So you point p to a chunk of memory that has 8*sizeof(int).
Instead of that, can't you dynamically allocate that piece of memory?

I should use this example which is more to my point, for a 2D array:
Code:

`char (*p)[10] = malloc(100);`
So you have a pointer that points to a chunk of 100byts. Shouldn't the indexes work as you expect?
• 10-22-2008
C_ntua
Am I just missing an index here? I mean would this work?
Code:

`char (*p)[10][10] = malloc(100);`
And use it like:
Code:

`p[0][0] = '1'; p[1][0] = '2'; etc etc`
• 10-22-2008
Salem
> It allocates ONE array element of z dimension. you need x * y of them, each one installed in the respective [x][y] pointer.
But that's what the sizeof(*p) in the original post tells you surely.
It should give you the same result as sizeof( int[x][y] ).
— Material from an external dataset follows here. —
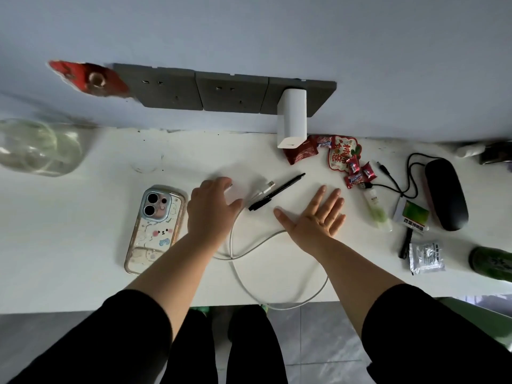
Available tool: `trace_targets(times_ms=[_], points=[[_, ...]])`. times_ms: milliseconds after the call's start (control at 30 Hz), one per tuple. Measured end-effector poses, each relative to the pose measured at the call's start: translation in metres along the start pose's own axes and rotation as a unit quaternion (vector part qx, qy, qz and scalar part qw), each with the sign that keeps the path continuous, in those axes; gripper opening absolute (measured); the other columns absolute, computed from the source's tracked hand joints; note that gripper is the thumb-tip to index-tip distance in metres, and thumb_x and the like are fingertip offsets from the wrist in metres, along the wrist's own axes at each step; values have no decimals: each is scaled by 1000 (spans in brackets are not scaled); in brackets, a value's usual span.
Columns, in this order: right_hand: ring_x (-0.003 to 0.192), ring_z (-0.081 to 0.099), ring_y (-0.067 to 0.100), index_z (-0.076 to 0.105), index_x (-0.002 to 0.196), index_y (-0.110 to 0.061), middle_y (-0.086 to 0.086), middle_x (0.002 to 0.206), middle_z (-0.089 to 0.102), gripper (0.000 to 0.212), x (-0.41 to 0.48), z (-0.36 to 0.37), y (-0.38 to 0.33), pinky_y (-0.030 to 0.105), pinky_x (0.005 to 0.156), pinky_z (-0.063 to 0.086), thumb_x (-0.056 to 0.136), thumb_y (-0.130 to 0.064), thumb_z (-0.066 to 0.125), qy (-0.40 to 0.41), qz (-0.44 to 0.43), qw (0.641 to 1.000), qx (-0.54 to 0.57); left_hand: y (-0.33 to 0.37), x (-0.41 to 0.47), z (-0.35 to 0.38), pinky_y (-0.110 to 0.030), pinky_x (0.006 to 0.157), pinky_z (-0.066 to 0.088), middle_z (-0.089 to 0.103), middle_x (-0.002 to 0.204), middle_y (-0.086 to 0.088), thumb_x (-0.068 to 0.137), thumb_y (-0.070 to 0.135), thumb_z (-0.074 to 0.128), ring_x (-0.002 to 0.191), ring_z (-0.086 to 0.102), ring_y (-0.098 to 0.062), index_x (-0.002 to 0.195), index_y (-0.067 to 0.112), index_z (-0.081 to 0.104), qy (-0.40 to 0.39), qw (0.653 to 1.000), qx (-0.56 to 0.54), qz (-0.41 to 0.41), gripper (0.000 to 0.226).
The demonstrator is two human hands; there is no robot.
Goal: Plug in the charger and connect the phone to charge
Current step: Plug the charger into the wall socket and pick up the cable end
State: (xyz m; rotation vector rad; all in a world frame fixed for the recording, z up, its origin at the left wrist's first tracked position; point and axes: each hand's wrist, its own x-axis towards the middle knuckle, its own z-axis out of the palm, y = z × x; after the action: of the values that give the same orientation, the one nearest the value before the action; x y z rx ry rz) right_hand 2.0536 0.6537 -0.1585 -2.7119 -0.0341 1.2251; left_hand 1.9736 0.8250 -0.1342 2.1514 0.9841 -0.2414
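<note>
A white charger block sits plugged into the right-most grey wall socket. The phone, in a clear cartoon case, lies face down on the white table. A white cable loops over the table's front edge; its USB end rests by a black pen. My left hand hovers palm down between the phone and the cable ends, fingers apart, over something small and white. My right hand is open, palm up, holding nothing.
Red candy wrappers lie below the charger. At the right are a black glasses case, a black cable, a small green-capped bottle, packets and a green bottle. A glass jar stands at the far left.
</note>
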Motion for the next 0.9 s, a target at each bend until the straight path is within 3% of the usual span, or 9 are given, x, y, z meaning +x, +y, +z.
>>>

IMO, int (*p)[x][y] = malloc(z * sizeof(*p)); does what you want, so long as x and y are compile-time constants.
• 10-22-2008
Salem
> It allocates ONE array element of z dimension. you need x * y of them, each one installed in the respective [x][y] pointer.
But that's what the sizeof(*p) in the original post tells you surely.
It should give you the same result as sizeof( int[x][y] ).

IMO, int (*p)[x][y] = malloc(z * sizeof(*p)); does what you want, so long as x and y are compile-time constants.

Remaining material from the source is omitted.